**Exercise description**:
Take the lines below between the one holding "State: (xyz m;" and the one holding "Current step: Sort", inclusive, and copy them exactly. Add nothing.

**Data to use**:

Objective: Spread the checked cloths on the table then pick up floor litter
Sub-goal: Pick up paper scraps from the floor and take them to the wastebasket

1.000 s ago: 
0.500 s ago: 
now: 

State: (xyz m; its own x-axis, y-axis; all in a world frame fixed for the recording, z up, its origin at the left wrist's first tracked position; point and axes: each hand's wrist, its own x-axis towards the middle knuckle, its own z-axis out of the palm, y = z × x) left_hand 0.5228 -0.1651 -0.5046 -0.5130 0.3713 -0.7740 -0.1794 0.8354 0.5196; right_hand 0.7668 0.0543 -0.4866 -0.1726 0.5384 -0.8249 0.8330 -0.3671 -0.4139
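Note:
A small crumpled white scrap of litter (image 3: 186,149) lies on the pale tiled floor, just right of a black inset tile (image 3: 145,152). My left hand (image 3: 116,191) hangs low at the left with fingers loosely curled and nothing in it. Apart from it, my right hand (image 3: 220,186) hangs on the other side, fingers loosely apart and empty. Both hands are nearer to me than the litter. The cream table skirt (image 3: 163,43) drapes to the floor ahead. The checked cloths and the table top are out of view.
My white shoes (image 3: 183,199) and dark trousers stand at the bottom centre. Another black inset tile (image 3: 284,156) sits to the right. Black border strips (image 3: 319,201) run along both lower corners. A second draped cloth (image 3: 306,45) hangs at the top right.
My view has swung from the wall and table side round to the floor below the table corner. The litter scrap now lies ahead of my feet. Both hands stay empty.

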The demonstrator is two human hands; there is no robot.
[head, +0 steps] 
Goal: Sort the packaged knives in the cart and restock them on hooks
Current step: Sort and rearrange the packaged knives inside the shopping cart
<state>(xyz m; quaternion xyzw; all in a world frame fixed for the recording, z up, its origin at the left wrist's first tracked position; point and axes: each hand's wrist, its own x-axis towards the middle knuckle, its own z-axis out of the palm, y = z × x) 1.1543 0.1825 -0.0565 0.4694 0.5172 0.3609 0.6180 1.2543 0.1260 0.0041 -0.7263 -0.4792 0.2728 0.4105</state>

**Output for this exercise**:
State: (xyz m; its own x-axis, y-axis; all in a world frame fixed for the recording, z up, its origin at the left wrist's first tracked position; point and axes: each hand's wrist, its own x-axis towards the middle knuckle, its own z-axis out of the palm, y = z × x) left_hand 0.5228 -0.1651 -0.5046 -0.5130 0.3713 -0.7740 -0.1794 0.8354 0.5196; right_hand 0.7668 0.0543 -0.4866 -0.1726 0.5384 -0.8249 0.8330 -0.3671 -0.4139
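Note:
A small crumpled white scrap of litter (image 3: 186,149) lies on the pale tiled floor, just right of a black inset tile (image 3: 145,152). My left hand (image 3: 116,191) hangs low at the left with fingers loosely curled and nothing in it. Apart from it, my right hand (image 3: 220,186) hangs on the other side, fingers loosely apart and empty. Both hands are nearer to me than the litter. The cream table skirt (image 3: 163,43) drapes to the floor ahead. The checked cloths and the table top are out of view.
My white shoes (image 3: 183,199) and dark trousers stand at the bottom centre. Another black inset tile (image 3: 284,156) sits to the right. Black border strips (image 3: 319,201) run along both lower corners. A second draped cloth (image 3: 306,45) hangs at the top right.
My view has swung from the wall and table side round to the floor below the table corner. The litter scrap now lies ahead of my feet. Both hands stay empty.
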
The demonstrator is two human hands; there is no robot.
[head, +0 steps] 
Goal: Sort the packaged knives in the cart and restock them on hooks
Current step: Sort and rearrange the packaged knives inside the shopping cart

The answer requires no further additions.